Harry T. Southworth was elected as Commander at the July 3 meeting, held in the Superior Courtroom on the upper floor of the courthouse because the Chamber of Commerce meeting rooms were being used by the Frontier Days Rodeo. Dr. Southworth had been a Major in the Army and was the City Health Officer for the City of Prescott. George W. Nilsson was selected to represent Ernest A. Love Post 2 at the Tucson “Caucus” on July 11-12, 1919, where the Department of Arizona was officially organized. Nilsson became Commander in 1920 and continued to assist the growth of the Department of Arizona. It was under his command that The American Legion Auxiliary Unit 6 was formed, with its first President being the wife of Harry T. Southworth. He remained an active supporter of the Ernest A. Love Post and The American Legion for the rest of his life.

 

 

 

Throughout the Twenties, the Post was the largest Post in Arizona but had no Post Home. Meetings were held wherever a site was available, often at the Chamber of Commerce, or the Courthouse, or Fort Whipple. Legion and Auxiliary flags and accouterments were kept at the homes of members and brought wherever the meetings were to be held.
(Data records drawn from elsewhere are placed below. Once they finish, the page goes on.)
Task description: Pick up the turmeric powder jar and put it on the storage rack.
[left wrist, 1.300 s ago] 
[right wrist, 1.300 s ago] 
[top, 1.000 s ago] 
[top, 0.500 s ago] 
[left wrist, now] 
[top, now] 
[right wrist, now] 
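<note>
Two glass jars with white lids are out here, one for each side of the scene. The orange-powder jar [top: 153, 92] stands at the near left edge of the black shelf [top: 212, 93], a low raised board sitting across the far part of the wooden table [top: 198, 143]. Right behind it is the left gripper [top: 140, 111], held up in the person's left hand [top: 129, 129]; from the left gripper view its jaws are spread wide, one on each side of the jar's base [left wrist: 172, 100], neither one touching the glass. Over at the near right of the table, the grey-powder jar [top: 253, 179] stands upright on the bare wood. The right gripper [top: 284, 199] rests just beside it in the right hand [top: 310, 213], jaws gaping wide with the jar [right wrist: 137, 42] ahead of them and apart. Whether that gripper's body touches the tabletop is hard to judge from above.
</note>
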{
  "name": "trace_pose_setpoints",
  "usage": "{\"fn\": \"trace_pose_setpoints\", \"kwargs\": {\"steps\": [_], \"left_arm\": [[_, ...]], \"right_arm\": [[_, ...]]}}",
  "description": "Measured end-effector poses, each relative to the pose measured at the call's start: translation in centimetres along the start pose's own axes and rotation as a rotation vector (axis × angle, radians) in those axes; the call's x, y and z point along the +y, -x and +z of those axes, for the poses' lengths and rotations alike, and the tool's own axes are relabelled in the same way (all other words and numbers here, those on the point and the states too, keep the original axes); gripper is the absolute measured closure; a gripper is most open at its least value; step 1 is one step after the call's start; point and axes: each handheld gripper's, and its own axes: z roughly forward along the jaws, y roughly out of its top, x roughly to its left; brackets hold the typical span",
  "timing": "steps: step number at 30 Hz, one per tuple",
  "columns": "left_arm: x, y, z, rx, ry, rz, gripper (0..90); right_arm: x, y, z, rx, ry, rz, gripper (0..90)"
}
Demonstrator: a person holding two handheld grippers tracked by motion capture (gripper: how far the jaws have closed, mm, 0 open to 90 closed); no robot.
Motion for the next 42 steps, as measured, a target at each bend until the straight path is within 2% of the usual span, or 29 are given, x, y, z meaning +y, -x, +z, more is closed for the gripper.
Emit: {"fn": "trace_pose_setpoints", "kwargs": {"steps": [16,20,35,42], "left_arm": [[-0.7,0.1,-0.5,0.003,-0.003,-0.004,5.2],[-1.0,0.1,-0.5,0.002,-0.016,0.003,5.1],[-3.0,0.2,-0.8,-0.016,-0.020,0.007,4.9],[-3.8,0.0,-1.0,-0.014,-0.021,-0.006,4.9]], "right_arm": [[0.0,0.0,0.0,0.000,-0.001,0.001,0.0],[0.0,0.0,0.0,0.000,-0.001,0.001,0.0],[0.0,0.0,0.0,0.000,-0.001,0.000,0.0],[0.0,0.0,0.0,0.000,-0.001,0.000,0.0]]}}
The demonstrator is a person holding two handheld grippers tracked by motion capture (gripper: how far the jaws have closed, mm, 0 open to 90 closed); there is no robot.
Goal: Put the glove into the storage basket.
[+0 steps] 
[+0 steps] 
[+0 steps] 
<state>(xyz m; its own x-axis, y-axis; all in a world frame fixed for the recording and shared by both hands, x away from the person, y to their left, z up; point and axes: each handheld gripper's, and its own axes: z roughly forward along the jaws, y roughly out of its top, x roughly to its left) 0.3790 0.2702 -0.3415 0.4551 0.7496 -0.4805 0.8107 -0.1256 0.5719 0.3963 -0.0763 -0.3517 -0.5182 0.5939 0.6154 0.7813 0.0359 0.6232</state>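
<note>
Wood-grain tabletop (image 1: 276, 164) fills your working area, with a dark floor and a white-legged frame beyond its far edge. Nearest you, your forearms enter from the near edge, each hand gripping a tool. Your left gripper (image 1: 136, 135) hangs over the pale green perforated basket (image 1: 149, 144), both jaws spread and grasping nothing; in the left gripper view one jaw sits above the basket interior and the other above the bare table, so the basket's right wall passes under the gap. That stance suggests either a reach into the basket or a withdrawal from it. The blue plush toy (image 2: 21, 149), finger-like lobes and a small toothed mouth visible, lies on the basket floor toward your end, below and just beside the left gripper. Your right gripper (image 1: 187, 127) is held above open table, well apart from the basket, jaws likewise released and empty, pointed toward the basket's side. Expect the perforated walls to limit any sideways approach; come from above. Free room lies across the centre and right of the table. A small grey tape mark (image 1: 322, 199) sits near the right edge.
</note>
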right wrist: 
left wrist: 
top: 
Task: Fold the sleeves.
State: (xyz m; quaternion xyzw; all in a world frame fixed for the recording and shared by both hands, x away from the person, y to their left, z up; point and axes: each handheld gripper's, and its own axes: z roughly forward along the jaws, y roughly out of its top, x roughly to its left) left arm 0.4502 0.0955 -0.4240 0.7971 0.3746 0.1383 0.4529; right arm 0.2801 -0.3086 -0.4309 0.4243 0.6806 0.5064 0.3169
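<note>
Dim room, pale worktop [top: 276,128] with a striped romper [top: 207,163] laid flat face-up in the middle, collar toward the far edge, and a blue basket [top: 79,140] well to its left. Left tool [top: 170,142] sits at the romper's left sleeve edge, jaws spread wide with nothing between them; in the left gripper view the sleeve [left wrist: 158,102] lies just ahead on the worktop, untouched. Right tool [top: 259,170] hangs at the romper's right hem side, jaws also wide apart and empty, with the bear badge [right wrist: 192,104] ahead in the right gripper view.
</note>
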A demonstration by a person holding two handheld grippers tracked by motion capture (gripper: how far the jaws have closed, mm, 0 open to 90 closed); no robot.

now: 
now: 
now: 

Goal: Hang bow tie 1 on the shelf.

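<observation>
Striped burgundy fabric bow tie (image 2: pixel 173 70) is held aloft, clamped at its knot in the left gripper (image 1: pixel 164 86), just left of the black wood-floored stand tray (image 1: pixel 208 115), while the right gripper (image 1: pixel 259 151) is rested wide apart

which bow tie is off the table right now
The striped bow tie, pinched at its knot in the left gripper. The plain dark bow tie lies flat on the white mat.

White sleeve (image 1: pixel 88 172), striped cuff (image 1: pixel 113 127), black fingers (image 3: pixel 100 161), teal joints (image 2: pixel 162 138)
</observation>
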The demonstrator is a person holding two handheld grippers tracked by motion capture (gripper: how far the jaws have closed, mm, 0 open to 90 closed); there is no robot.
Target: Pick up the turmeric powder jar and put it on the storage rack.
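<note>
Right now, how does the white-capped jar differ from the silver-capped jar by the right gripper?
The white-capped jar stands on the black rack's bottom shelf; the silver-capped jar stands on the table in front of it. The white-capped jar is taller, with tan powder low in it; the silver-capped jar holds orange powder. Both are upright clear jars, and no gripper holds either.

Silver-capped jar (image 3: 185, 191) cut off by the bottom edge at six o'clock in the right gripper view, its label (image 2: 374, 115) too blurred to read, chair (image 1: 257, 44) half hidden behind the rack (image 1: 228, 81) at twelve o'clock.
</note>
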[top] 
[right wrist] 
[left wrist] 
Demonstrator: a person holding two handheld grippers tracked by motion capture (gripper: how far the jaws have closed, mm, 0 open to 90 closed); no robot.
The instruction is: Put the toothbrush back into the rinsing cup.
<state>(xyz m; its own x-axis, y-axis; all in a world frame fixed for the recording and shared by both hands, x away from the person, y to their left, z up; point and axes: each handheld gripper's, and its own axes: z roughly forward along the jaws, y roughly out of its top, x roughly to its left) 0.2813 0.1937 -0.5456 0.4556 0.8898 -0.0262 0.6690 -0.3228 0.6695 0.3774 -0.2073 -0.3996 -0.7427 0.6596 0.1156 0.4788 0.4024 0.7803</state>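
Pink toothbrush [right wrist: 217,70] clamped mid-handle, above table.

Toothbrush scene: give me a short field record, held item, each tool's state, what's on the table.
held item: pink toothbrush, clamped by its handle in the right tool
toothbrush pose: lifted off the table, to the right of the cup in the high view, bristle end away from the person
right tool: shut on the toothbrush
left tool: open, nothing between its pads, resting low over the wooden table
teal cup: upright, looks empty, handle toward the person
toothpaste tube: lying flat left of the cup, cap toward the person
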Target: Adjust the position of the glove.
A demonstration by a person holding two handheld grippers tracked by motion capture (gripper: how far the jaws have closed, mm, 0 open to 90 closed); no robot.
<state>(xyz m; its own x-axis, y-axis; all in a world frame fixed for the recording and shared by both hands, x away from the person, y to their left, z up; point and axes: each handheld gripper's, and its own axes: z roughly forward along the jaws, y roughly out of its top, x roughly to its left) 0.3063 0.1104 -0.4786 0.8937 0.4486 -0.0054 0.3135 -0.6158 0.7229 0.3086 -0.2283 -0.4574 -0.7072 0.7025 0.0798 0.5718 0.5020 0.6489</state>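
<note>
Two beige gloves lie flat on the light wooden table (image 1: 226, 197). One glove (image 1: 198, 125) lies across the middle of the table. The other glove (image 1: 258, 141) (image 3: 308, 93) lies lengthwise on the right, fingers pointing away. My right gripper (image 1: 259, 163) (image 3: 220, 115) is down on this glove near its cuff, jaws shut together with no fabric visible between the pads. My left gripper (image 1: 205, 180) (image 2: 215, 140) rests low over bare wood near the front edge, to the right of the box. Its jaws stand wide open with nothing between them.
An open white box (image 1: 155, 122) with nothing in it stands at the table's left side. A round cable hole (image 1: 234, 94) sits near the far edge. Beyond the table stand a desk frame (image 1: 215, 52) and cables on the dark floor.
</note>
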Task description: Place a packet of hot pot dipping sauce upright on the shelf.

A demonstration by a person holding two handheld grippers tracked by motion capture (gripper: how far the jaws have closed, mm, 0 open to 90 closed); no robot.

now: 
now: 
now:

Efforts were made to find a permanent Post Home. Funds requests were mailed to other Posts across the country to help with securing a permanent home with little response. A 5 ½ month lease was signed in September of 1928, with Arizona Lodge No. 1, International Order of Odd Fellows, for the entire second floor of the Odd Fellows Hall for the purposes of dances and entertainments each Saturday night(dancing of the dance known as the “stomp” was specifically prohibited). Dances were held each Saturday while the Post continued to meet at various locations.

 

 

 

Sometime in 1929, the Post purchased four acres in Cortez Park on Copper Basin Road on which to build a Post Home. A local architect drew up plans for a 40'x75' building to include an auditorium that would seat 450 people, a kitchen and card rooms. The estimated cost of the building would be $7,500. A letter was sent to Post members soliciting funds on September 5, 1929. Apparently, the plans never came to fruition and the property was sold.

 

 

 

The Prescott State Bank failed in November, 1925, and the State Banking Examiner began selling off the properties the bank had owned. The house at 202 S. Pleasant Street had been the residence of the President of Prescott State Bank and was among those properties for sale. It was a 3 bedroom, 3 bath house with living room, dining room, library, den, kitchen, service porch, front porch and unfinished basement. The original offering price was too high to generate any interest, but when the Bank Examiner dropped the price to $11,000, the Post formed a committee to negotiate with the Bank Examiner. Bill Aven, the fifteenth Commander of Ernest A. Love Post, chaired that committee and offered half the asking price. The Bank Examiner came back with $5,600, and a contract was signed. Many Post members had lost money when the bank failed, so it seems fitting that the Post got the property at nearly half the asking price.The Ernest A. Love Post moved in in 1930 and had the mortgage paid off by September of 1930. Throughout the Thirties, community dances were held at our new Post Home.

 

 

 

Our flagpole was originally at a mine in Humboldt. It was moved to the Post Home and installed by a crew from Arizona Public Service. Our juniper tree was much smaller eighty years ago.. The tree is now heavily trimmed on one side to prevent interference with the flags, but looks great from the street side, and stands taller than the flagpole. We are in the midst of creating a Memorial Park around our flagpole, selling engraved bricks to pave the area.